There’s something incredibly cathartic about burning ‘things’ and watching what you may have worried about all this time suddenly evaporate into a beautiful display of ashes and embers and flutter through the night sky, especially if it happens to be during the Vietnamese New Year celebration known as the Tet and you’re sharing that moment with one of the cities wealthiest female entrepreneurs as you kneel down in the middle of a busy street in the swankiest of Hanoi’s neighborhoods and throw piles of money into a fire.
The Vietnamese believe that the tradition of burning away what worries you will allow you to be free from the fears and anxieties that prevent you from attaining what your heart and soul desires, as if the fear of success itself turns to ashes and what is left behind is a barren road on your new journey. The money itself is symbolic but a belief that success and wealth will come when you are no longer afraid of the sacrifice of having nothing or losing it all, that the risks and ambitions to follow through must go past the feelings of what might be lost along the way.
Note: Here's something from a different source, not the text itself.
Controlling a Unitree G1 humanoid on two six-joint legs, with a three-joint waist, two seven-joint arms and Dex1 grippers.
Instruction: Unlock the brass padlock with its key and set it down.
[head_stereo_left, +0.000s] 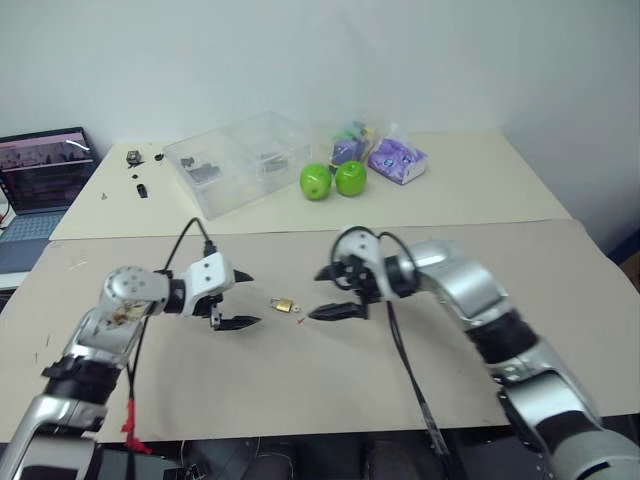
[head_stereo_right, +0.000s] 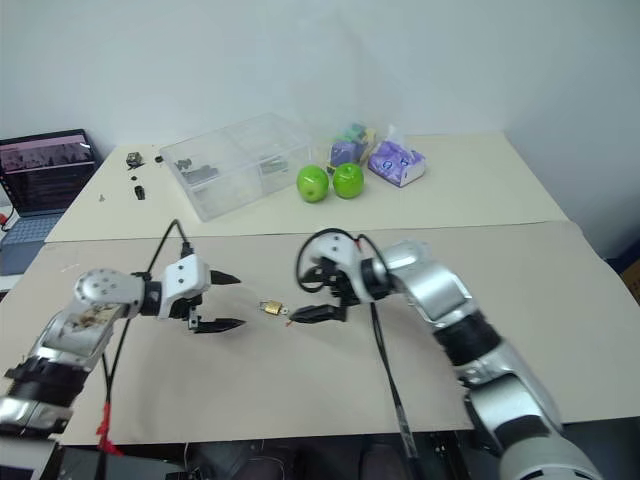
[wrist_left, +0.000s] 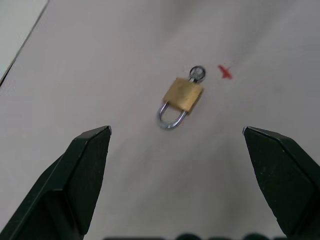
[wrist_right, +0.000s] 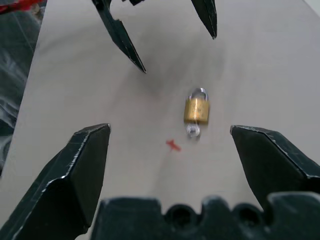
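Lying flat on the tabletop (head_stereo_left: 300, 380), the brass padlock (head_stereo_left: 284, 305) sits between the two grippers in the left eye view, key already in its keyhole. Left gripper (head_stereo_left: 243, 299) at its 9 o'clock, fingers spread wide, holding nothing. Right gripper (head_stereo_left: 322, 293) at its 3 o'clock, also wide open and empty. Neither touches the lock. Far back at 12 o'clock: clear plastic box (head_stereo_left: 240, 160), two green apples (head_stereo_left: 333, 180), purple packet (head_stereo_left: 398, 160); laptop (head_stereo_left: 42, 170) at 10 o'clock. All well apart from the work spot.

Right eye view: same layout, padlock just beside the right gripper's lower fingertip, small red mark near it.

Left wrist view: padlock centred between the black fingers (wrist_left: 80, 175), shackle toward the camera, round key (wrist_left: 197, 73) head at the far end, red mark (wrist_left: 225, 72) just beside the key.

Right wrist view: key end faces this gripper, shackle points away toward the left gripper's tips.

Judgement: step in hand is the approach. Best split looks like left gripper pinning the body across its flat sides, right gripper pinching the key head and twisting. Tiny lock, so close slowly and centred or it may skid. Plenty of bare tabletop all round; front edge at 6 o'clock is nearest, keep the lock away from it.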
Many of us wish to do great things; for some they’re self interested, others, may desire to spread wealth or joy and opportunity to a greater audience, yet the intrinsic desire of doing something more should never be held back by where you have come from, what you possess, or what you have even done up to this point, all of which become irrelevant when you give yourself no chance to look to the past for guidance but rather live in the present and reach forward into the future, further and further away from that rickety and charred carcass of a boat that you set ablaze when you stepped onto these new shores.
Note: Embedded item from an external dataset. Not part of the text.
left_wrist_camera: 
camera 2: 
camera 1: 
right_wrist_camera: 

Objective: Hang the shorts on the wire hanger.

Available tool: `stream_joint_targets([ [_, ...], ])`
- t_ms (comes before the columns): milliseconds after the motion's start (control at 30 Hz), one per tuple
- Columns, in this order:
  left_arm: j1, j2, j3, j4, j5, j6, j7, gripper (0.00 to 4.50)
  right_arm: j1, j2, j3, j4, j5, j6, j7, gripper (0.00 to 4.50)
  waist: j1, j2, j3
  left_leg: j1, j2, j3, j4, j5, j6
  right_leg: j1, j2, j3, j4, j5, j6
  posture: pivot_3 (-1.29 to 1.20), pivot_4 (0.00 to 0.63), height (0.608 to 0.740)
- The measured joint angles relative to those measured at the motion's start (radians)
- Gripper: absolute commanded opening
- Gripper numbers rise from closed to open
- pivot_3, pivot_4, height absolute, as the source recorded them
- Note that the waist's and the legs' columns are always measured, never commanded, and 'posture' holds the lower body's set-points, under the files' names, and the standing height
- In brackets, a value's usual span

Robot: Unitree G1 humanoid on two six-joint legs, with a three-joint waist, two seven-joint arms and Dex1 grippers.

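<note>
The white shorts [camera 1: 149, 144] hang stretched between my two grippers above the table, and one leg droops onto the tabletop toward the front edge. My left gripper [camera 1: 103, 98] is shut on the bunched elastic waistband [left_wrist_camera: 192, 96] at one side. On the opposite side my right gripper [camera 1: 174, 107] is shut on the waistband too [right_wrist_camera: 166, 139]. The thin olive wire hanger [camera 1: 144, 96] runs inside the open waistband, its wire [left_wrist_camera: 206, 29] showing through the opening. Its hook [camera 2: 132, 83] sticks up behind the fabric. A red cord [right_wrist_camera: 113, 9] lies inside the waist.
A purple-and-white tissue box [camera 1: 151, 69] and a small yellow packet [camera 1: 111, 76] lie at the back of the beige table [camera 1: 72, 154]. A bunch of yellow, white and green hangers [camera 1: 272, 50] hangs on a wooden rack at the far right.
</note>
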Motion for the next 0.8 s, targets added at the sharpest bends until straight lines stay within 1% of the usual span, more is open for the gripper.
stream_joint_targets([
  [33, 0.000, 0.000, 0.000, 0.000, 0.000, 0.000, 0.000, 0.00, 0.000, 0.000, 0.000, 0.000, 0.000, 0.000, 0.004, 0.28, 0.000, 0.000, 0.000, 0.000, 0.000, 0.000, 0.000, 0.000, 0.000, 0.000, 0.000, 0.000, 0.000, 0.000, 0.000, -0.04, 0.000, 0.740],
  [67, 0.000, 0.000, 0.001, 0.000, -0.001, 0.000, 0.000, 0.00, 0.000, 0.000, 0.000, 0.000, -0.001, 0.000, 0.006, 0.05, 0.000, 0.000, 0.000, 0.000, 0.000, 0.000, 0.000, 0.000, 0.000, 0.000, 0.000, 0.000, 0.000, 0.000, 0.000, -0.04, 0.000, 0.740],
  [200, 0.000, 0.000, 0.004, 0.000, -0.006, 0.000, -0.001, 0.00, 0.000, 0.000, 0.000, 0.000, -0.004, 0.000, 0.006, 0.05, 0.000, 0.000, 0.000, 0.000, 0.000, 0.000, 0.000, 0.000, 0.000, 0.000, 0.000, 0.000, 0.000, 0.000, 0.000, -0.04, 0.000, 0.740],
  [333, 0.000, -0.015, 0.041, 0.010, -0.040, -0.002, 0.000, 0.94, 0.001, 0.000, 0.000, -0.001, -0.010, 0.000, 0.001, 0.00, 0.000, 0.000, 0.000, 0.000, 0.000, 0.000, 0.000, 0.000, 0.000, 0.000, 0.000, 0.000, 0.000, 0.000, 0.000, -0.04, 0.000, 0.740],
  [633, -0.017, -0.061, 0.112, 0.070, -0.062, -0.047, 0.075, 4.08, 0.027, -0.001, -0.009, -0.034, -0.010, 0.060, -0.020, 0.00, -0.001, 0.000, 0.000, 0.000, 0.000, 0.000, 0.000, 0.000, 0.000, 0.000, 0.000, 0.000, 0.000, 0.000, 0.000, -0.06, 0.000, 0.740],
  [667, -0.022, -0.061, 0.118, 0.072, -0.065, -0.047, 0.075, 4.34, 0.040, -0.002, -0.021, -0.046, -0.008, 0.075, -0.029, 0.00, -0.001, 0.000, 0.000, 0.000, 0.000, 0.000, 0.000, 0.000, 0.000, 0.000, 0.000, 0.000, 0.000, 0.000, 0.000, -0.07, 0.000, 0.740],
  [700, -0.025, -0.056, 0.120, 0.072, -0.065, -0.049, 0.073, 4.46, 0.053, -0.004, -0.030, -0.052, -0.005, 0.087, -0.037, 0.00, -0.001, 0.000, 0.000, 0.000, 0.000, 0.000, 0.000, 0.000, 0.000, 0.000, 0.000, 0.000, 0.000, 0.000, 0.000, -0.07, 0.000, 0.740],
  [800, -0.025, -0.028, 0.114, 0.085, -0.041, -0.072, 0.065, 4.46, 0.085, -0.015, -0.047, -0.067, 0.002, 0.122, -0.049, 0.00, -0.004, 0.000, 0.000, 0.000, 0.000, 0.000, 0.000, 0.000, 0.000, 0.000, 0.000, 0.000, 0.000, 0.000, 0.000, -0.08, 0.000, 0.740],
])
The lands of today and tomorrow will never reflect what has been trodden on in the past, so fret not brave wanderer, this new path is left open to exploration and opportunity, and now, it’s your chance to discover who you want to be, what you would like to do with your time, as well as who you want to impact and share your time with. Who knows, with uncertainty, comes opportunity, and as with all great fresh starts, a chance to pen a new book about what your life will become.